Hay un hombre. Se llama Stew-wart. Se llama así porque tiene verrugas. Tiene dos verrugas en sus nalgas, una en cada nalga y se llaman Cardy-A y Cardy-B y hablan. De hecho, los tres se hablan entre sí. Ellos hablan de los problemas de Stew-Wart. El tiene tres problemas.
Numero uno, Stew-wart es debil. Su sueño es ser tan fuerte como yo, Jeffery Brown. Yo soy muy fuerte porque siempre tomo licuados de espinacas y levanto los carros Rolls-Royce. Número dos, Stew-wart es estudiaholico. Siempre estudia. Estudia día y noche.
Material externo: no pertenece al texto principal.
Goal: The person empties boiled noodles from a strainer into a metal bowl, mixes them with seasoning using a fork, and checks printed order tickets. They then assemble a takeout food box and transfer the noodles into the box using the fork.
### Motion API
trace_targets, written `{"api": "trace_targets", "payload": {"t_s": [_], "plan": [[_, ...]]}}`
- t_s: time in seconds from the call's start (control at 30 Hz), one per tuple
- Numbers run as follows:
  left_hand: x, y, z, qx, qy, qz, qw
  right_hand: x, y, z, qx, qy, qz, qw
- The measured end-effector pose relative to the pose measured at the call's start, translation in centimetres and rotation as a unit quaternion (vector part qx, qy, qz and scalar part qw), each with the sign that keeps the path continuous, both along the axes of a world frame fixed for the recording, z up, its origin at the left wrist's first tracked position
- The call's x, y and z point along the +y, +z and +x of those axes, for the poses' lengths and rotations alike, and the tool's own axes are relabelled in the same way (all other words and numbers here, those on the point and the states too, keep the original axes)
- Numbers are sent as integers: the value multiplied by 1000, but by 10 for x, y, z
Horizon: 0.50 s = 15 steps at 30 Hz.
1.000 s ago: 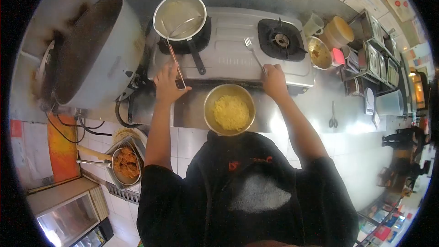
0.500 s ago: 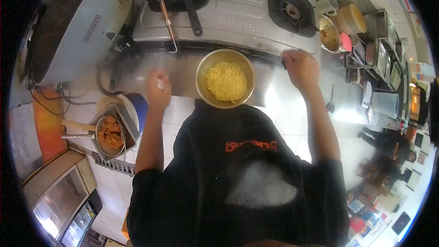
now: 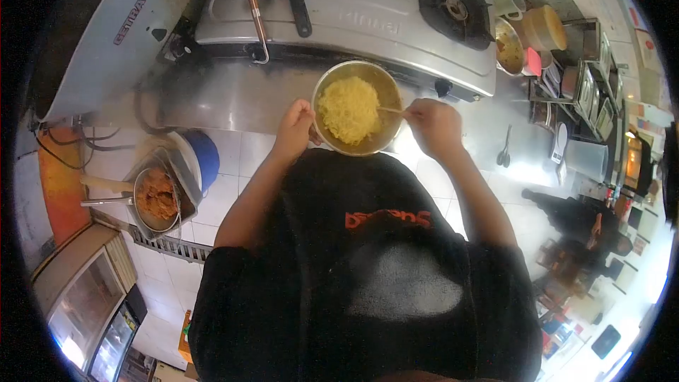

Estudia 23 horas y 59 minutos cada día y descansa solo un minuto por día. Durante su descanso, Stew-wart alimenta a las verrugas.
El problema número tres es que las verrugas nunca se callan. Son parlanchines y hablan día y noche. Nunca dejan al pobre Stew-wart en paz. Stewie no las aguanta. Hablan del todo. Aunque hablan mientras Stewie duerme.
Así que, un día, Stewie decide que va a matarlas y quitarlas de sus nalgas. Stewie va a un cirujano plástico famoso. Se llama Mateo. Es especialista en la cirugía plástica de nalgas, los famosos, BBLs. Mateo hace nalgas enormes para sus clientes. Pero las verrugas se enteran de los planes de Stewie porque escuchan las conversaciones entre Stewie y Mateo. Es imposible que no escuchen.